Unfortunately, there is still a perception that revenue management – or let’s call it a deep focus on decision intelligence – is only necessary above a certain revenue threshold and designed for room based hotels. This couldn’t be more untrue!

What is slightly true, however, is that most revenue management systems don’t support smaller properties of under a couple of hundred units. That’s old school. Just so you know – when it comes to good data science, a strong algorithm can produce great results above around 10 units (below that the data just gets too thin). So come one come all!

communal area outside a hostel or hybrid hotel

We’ve also entered an era where hostels have become hybrids…and hybrids are the hot thing. We now have all these different types of hybrid players including The Student Hotel and Sonder who have moved beyond simply diversifying point of sale inventory and offering different accommodation categories within the same real estate.
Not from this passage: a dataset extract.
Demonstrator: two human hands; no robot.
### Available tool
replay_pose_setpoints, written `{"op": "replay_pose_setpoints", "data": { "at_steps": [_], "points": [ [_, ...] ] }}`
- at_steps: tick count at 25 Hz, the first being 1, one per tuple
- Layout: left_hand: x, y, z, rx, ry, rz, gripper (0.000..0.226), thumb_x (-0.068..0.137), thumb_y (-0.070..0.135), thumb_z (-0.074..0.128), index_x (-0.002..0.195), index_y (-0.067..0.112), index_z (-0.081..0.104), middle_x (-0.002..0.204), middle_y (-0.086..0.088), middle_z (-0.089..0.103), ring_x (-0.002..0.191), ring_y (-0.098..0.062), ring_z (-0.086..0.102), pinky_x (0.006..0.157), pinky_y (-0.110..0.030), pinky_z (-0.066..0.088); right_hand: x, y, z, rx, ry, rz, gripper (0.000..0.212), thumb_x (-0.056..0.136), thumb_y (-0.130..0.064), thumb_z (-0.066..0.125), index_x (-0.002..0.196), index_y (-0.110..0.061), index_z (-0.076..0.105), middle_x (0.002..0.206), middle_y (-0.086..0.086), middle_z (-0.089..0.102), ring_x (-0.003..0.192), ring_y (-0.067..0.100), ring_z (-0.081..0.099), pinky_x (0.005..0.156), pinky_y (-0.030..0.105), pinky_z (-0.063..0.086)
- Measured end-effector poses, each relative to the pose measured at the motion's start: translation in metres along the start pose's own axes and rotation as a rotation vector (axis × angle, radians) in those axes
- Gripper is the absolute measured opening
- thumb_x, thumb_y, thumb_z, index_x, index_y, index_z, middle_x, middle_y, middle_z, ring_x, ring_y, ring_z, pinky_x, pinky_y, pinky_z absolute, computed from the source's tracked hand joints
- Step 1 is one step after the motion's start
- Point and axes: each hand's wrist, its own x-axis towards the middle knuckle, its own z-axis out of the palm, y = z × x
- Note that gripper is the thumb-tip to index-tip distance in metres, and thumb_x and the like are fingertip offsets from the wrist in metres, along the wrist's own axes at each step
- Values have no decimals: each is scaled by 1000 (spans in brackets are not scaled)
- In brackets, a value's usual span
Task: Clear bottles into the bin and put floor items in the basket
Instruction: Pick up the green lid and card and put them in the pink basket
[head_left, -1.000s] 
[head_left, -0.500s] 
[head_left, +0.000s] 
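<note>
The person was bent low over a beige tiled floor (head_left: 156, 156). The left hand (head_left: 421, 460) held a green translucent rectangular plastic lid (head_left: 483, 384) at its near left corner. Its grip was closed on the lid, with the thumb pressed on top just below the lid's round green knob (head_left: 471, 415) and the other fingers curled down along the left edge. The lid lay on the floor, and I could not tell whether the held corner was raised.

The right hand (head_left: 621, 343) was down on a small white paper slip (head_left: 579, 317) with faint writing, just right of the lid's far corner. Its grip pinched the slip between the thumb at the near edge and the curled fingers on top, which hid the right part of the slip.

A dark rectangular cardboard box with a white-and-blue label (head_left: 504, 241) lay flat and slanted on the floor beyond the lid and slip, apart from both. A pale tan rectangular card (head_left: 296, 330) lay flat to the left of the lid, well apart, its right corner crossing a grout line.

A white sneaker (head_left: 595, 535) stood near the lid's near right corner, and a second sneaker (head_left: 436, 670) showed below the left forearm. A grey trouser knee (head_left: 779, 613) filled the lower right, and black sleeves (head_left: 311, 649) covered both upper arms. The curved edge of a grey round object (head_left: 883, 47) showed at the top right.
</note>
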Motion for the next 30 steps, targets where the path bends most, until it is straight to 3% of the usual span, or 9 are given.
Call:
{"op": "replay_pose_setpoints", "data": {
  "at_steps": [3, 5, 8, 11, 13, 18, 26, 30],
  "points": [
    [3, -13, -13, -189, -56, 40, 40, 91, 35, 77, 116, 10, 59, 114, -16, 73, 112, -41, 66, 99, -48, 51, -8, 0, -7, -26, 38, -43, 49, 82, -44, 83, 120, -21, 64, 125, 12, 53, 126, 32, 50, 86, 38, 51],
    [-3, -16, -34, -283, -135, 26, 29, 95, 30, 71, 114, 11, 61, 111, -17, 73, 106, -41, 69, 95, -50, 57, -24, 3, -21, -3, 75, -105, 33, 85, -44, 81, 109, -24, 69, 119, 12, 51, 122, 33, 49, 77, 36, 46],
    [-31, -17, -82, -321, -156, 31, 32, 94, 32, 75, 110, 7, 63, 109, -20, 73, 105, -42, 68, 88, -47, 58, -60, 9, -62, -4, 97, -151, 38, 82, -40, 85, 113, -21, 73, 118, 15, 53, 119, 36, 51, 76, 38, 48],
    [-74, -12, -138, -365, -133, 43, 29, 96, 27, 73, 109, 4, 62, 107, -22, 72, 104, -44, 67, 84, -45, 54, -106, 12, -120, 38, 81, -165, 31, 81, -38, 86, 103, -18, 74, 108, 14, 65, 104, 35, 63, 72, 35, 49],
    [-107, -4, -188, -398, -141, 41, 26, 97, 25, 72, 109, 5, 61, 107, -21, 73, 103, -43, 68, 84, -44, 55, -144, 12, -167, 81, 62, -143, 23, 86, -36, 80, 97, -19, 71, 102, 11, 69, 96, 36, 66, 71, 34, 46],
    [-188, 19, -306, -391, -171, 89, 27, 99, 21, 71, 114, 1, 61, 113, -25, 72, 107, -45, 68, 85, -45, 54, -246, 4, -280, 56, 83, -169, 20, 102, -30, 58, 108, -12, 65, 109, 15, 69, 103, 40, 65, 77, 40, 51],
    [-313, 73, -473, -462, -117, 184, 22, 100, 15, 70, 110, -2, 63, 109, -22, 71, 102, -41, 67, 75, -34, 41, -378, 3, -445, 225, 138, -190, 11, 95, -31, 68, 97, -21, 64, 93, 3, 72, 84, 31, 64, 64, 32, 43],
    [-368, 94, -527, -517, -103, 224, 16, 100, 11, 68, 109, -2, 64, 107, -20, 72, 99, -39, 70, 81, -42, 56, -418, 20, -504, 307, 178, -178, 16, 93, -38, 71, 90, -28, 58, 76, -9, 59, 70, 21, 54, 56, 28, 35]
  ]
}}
The next few years will see massive growth in the space and with that we need a renewed understanding of having multiple types of inventory for so many different audiences. Brian Chesky of Airbnb talked a lot about it recently – how the pandemic and the need for flexibility has accelerated the blending of home and work spaces, particularly among young people or the merging of business and leisure into so-called ‘bleisure’. In fact, he believes the systemic negative impact to hospitality over the next few years as a result of the pandemic will be far outweighed by the opportunities presented by this new flexibility where the home is becoming less of a nucleus. We agree – we’re already seeing an explosion in demand for hybrid properties that facilitate this blended and remote model.

Unique challenges

It’s clear that hybrids face unique challenges that include the complexity of different types of inventory in the same building but they also have particularly demanding customers as millennials expect things to be online, mobile and to ‘just work’…all seamlessly.

So how can hostels/hybrids play to their strengths? There’s a few things that we think you need to be doing if you want to effectively harness the opportunities out there.

  1. Data has to be your north star

Given that everything is so much more complex, you need to lean more and more into the data. That means having de facto live data that automatically updates and business intelligence to be able to harness and analyze that data.